One of the amusing stories coming out of the 2008 Beijing Olympics opening ceremonies is that it turns out that a portion of the video feed of the fireworks display was actually a computer simulation spliced into the broadcast. The fireworks were set off, but planners determined that they wouldn’t be able to film them as well as they would have liked, so they manufactured a version of them according to how they wanted them to have been filmed (Spencer, Richard, “Beijing Olympic 2008 opening ceremony giant firework footprints ‘faked’,” Daily Telegraph, 10 August 2008):
Gao Xiaolong, head of the visual effects team for the ceremony, said it had taken almost a year to create the 55-second sequence. Meticulous efforts were made to ensure the sequence was as unnoticeable as possible: they sought advice from the Beijing meteorological office as to how to recreate the hazy effects of Beijing’s smog at night, and inserted a slight camera shake effect to simulate the idea that it was filmed from a helicopter.

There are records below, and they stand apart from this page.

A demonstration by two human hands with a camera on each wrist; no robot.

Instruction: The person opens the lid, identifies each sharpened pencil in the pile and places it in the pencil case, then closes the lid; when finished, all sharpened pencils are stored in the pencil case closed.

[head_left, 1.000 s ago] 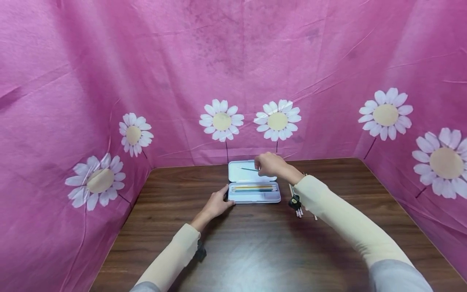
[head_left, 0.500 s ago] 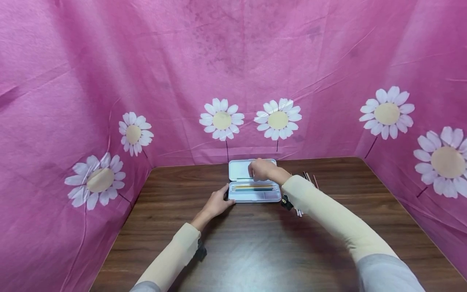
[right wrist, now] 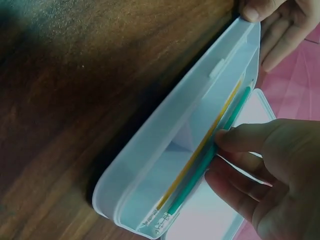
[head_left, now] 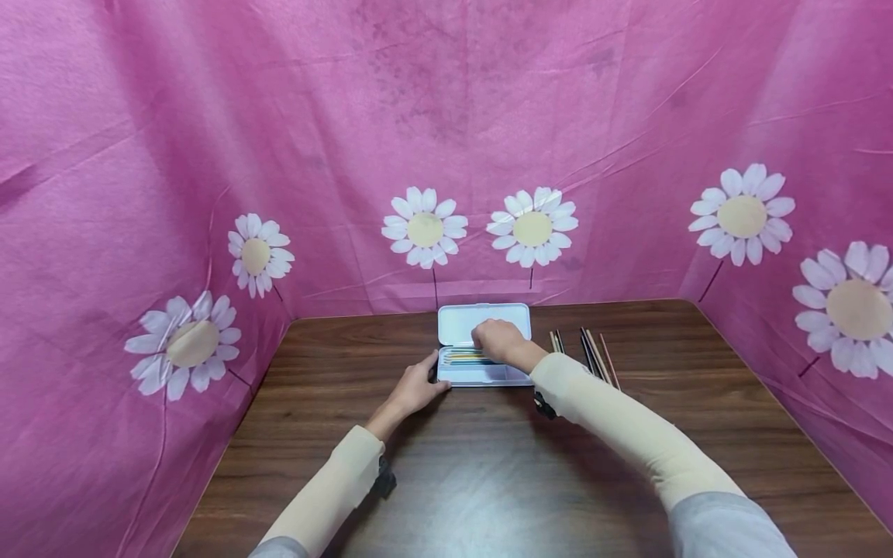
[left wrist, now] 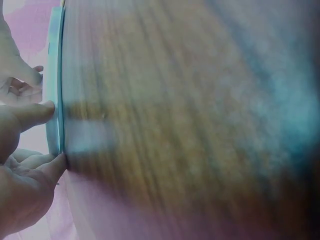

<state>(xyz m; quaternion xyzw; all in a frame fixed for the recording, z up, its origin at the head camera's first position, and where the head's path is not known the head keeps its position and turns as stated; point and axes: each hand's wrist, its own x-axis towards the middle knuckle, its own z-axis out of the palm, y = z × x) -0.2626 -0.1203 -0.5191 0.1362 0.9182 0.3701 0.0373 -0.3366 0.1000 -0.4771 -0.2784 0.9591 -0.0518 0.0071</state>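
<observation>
A white pencil case (head_left: 481,383) lies open on the table, its lid (head_left: 460,325) tipped back towards the curtain. My left hand (head_left: 413,387) holds the case by its left end, thumb at the front corner and fingers along the side. Over the long compartment, my right hand (head_left: 498,339) pinches a green pencil (right wrist: 197,172) between thumb and fingers. In the right wrist view that pencil lies along the compartment beside a yellow pencil (right wrist: 204,141). More pencils in the case are partly hidden by the right hand in the head view.
Right of the case, several loose pencils (head_left: 591,353) lie on the brown wooden table (head_left: 446,465), one of them reddish (head_left: 609,360). The right forearm covers their near ends. A pink curtain (head_left: 335,232) with white daisies stands behind and at both sides.
My right hand has come down from above the lid to the compartment, bringing the green pencil with it. Loose pencils on the right have come into view. My left hand stays put.
</observation>
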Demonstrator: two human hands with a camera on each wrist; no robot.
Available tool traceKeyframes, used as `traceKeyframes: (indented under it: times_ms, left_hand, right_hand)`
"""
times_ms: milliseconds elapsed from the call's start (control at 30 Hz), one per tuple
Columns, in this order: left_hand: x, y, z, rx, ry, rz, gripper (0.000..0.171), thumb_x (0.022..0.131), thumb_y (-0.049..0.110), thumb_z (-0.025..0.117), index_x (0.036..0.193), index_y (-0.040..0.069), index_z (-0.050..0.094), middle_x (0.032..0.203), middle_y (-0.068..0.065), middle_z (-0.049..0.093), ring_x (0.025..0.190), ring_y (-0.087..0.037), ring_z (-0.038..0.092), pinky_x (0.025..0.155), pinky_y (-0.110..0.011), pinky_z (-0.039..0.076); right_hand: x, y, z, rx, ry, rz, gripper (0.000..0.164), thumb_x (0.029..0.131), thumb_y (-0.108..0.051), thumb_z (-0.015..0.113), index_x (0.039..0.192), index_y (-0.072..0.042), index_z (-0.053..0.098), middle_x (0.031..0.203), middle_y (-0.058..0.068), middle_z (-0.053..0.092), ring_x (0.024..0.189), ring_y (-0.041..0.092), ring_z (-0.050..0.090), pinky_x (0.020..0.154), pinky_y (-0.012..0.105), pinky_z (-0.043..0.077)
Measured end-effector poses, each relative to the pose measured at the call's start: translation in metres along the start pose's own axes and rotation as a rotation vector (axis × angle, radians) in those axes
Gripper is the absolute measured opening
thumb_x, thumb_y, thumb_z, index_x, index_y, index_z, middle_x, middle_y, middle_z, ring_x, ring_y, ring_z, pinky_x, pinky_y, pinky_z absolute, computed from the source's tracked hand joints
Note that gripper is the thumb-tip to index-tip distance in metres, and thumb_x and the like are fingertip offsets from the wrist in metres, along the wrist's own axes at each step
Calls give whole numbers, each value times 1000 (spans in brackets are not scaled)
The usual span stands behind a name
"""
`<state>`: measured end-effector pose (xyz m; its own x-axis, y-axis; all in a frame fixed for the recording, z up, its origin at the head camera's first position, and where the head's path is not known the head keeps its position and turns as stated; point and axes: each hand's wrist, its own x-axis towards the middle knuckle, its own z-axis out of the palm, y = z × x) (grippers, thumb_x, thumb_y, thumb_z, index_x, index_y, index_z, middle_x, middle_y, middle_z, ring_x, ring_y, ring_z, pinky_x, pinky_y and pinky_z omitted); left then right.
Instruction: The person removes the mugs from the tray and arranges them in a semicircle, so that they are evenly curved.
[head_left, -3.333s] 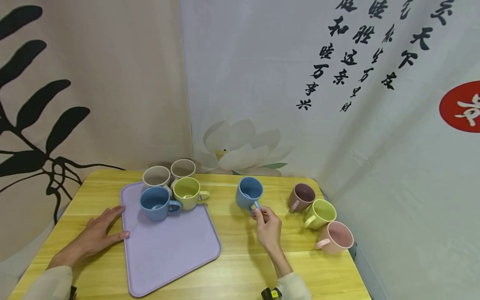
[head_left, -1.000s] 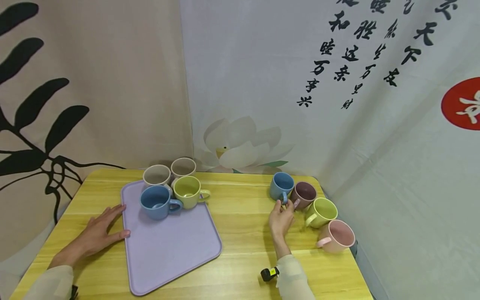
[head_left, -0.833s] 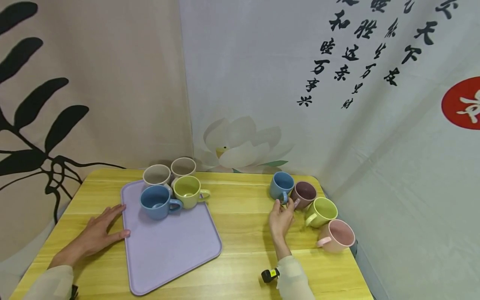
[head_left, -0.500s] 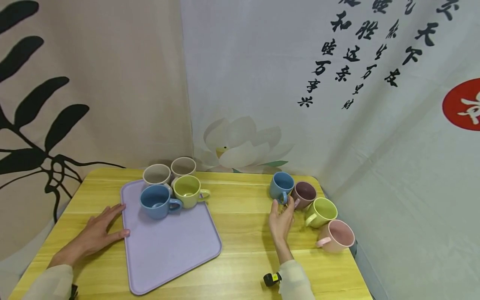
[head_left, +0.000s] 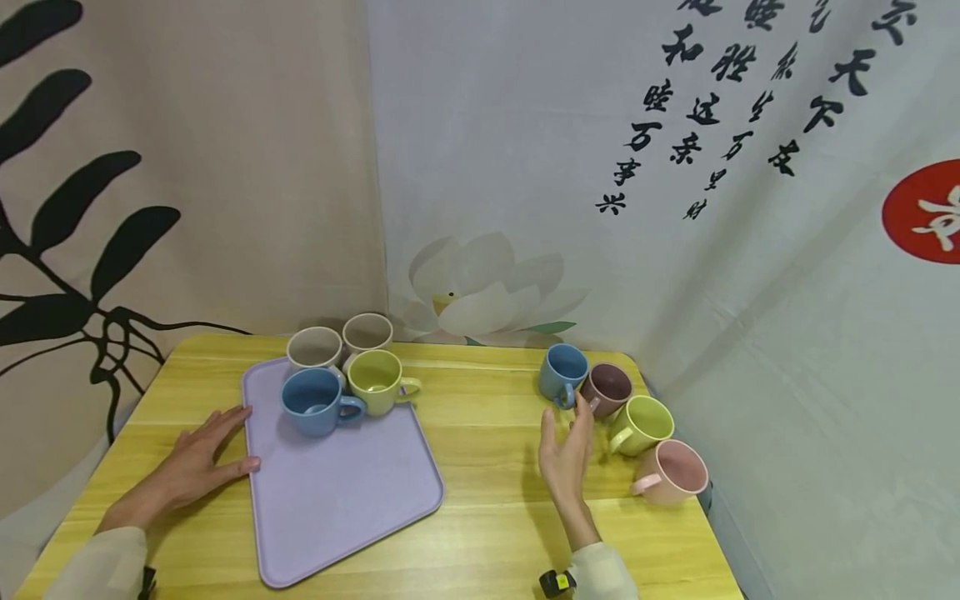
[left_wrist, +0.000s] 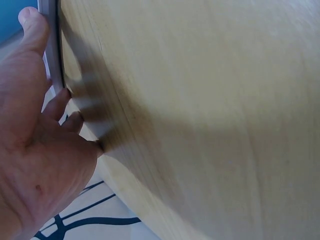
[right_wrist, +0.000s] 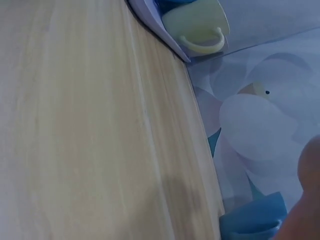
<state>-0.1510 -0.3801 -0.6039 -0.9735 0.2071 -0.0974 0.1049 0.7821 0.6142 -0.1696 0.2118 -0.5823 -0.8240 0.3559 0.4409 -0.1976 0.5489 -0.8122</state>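
My left hand (head_left: 191,467) rests with spread fingers against the left rim of a lavender tray (head_left: 345,508); the left wrist view shows its thumb and fingers along that rim. On the tray's far part stand a blue mug (head_left: 313,404) and a yellow-green mug (head_left: 377,382). Two pale grey mugs (head_left: 313,348) are close behind them. At the right, my right hand (head_left: 564,454) has its fingers parted just in front of another blue mug (head_left: 562,372), whose handle points toward it. Nothing is held in that hand. Whether a fingertip still touches the handle I cannot tell.
Beside the right blue mug, a purple-brown mug (head_left: 607,390), a lime mug (head_left: 642,423) and a pink mug (head_left: 671,473) line the table's right edge. The wooden table (head_left: 480,492) ends at a printed cloth backdrop (head_left: 510,167).
The right hand carried the blue mug by its handle to the right, set it down beside the purple-brown mug, then let go and drew slightly back. The left hand stayed put.
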Motion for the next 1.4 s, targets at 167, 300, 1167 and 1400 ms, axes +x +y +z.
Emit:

But what does it even mean to say that portions of the event were “faked”? The whole thing was illusion and artifice. Obviously significant portions of the event were computer graphics. The scroll that served as the mat for a significant portion of the floor show included computer graphics to create the image of its rolling. The projection of the Earth inside the globe was computer graphics and the unfurling scroll around the perimeter of the stadium as the final flamebearer faux-ran to the Olympic torch was computer graphics.
Increasingly computer graphics will come to be the norm, what’s really “real” and the merely material world will become the anomaly. Already we’re at the point where the big story about the latest Batman film was not the CG, but that the stuff that would usually be CG wasn’t CG (e.g. Brown, Scott, “Dark Knight Director Shuns Digital Effects For the Real Thing,” Wired, vol. 16, no. 7, July 2008, pp. 122-127). Already people are talking about augmented reality. The problem that I have with, say, Google maps and other special data, is that it’s stuck in a little box in my hand. Where it belongs is overlayed onto the world. Real-world objects are the ultimate representational tokens.
Or, to turn things around, my favorite performance of the night was the “movable type” arrangement of 897 actuating blocks that raised and lowered to create patterns like a waving flag and ripples in a pond. My first reaction was that it must be computer control that created the images of waves and ripples. I wondered at how much that many hydraulic lifts must have cost and tried to imagine the programming that could produce those patters. The first time the camera panned low and showed human legs standing and squatting I was amazed.
This was an instance of “natural” things “simulating” machines. What we were watching was giant wooden pixels. What was amazing about this performance was that humans could achieve this machine-like level of control and precision.
But of course I don’t need to go to bizarre lengths. The more traditional means of artifice are well documented. There’s a reason that they call it media (middle, medium).